7. Women may fail to clarify the terms of any loans made to one of her kids. The problem is that loans to the kids are almost never documented. On the death of the parent, 100% of the kids who have received loans will say the deal was that they didn't have to repay it. If the executor is one of the other kids, there will be a dispute between them. The law requires the executor to collect any and all debts of the estate, and a loan to one of the kids is a receivable that needs to be collected. Even if the loan is characterized as a gift, this doesn't solve the problem because a gift to a child is considered in law to be a repayable advance on their inheritance. A better solution is to give instructions in the will about what to do with the money loaned or given to the child.

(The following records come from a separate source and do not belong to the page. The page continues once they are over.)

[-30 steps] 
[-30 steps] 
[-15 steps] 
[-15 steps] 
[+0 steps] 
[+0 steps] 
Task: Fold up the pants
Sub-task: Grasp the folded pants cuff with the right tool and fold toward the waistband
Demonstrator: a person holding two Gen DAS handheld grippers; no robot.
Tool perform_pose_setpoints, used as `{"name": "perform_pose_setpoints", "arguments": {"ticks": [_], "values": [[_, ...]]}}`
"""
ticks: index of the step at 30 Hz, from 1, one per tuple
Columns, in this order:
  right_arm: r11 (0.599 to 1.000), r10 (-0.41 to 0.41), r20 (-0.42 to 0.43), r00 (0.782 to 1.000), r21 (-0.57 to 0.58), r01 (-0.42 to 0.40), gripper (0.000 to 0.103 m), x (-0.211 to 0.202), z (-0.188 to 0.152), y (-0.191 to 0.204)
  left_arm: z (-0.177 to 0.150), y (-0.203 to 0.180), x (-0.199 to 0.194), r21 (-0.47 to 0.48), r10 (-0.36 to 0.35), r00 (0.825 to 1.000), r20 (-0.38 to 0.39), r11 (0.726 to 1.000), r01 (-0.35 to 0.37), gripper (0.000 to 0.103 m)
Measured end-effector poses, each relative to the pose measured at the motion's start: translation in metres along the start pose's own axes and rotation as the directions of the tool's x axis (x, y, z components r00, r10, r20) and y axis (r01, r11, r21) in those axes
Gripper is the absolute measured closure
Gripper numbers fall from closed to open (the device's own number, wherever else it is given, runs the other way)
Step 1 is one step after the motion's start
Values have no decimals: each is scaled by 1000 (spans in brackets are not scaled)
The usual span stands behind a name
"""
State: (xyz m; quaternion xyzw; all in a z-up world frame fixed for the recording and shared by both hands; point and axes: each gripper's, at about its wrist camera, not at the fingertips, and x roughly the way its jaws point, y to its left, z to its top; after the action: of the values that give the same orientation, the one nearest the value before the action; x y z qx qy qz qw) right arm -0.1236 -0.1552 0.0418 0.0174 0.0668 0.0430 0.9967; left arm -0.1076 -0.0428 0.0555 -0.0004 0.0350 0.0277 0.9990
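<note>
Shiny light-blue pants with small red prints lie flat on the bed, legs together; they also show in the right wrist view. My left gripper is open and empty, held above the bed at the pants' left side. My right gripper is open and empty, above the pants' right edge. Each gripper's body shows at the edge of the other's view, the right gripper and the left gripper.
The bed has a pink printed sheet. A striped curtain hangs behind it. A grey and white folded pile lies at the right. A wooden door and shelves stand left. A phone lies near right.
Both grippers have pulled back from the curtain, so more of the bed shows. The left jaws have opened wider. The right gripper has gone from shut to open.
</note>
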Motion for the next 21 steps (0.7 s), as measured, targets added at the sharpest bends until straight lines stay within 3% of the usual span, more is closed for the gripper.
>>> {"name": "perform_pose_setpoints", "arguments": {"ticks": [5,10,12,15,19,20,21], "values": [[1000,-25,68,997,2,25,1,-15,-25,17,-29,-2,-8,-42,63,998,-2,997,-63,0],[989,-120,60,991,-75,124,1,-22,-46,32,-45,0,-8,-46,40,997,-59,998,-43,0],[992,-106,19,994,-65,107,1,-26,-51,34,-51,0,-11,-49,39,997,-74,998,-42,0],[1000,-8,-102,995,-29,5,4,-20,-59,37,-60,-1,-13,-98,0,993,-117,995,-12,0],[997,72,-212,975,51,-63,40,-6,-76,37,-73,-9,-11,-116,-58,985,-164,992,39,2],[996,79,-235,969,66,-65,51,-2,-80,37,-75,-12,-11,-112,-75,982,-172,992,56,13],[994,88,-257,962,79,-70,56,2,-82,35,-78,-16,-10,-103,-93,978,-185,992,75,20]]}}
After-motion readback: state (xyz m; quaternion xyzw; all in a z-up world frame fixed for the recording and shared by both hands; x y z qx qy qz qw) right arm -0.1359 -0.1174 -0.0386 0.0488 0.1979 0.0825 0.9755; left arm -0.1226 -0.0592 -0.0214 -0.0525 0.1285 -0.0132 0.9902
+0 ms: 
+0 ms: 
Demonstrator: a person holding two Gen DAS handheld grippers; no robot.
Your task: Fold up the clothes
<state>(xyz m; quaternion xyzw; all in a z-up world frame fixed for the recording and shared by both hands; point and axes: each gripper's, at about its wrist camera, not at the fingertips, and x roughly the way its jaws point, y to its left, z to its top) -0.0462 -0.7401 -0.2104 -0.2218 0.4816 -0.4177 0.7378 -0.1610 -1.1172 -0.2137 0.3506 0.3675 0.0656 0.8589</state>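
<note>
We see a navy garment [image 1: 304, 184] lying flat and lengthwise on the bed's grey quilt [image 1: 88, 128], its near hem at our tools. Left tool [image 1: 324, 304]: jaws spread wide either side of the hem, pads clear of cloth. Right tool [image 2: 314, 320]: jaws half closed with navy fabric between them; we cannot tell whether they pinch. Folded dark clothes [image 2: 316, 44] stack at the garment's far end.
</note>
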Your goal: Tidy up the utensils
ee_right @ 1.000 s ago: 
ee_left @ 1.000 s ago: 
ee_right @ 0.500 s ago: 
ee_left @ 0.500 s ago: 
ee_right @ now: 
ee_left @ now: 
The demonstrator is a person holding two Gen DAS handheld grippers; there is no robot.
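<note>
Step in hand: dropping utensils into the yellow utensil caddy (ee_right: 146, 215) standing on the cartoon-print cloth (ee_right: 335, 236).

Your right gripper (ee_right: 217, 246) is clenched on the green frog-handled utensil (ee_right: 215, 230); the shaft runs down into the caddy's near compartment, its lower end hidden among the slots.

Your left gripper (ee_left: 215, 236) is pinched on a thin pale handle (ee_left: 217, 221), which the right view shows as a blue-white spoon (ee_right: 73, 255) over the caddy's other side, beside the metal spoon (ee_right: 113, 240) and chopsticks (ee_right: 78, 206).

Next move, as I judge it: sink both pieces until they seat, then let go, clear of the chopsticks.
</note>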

8. It it also a mistake to assume that because she is married, her husband will get everything even if she doesn't have a will, and vice versa. The problem is that wives assume that on the death of their spouses, they will “get everything” but that is not true unless the husband has a will that says so. Wives will receive any property or money that is jointly held. They will also receive any funds in which they are specified as a beneficiary, such as life insurance or RRSP/RRIF. However, if the husband owns anything in his own name (a business, cabin, vehicles, bank account, boat) and does not have a will, the items in his own name must be split with his children. A better solution is for both spouses to have solid wills that look after each other properly.

1 comment:

  1. Quote "a gift to a child is considered in law to be a repayable advance on their inheritance" What dollar amount and age of child does this apply to? Obviously a $20 gift to a 10 year old is different than a $100000 gift to a 30 year old.